- TASK STATEMENT:
Work out how many lines of the entries have the word "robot" in them. Respond with that number only.

Records contained in a dataset
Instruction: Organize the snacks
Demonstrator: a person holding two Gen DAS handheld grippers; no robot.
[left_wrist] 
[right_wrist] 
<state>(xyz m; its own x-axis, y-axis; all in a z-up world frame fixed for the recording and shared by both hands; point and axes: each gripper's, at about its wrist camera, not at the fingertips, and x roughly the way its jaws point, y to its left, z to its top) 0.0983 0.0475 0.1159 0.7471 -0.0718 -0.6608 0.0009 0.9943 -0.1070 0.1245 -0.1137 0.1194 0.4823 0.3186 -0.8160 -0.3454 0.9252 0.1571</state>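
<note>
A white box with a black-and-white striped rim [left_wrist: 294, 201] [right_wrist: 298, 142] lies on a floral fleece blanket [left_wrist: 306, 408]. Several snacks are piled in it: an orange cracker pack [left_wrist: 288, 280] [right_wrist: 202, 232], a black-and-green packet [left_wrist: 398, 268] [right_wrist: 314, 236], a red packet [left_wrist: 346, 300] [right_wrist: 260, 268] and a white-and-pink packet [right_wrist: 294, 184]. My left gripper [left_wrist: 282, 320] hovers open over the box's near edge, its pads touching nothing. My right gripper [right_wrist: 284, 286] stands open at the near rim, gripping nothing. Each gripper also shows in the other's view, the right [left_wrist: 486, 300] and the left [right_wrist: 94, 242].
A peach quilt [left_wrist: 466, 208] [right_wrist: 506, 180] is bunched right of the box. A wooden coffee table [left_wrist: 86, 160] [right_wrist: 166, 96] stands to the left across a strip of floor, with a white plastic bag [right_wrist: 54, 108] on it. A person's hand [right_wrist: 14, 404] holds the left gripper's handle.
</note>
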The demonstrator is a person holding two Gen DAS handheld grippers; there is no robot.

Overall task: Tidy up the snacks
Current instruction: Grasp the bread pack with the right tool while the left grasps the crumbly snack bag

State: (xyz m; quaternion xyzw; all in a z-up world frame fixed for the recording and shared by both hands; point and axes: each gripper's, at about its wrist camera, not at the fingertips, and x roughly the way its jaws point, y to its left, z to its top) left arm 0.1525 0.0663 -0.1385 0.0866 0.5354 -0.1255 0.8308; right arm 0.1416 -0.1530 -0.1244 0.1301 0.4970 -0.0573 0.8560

- REPLY:
2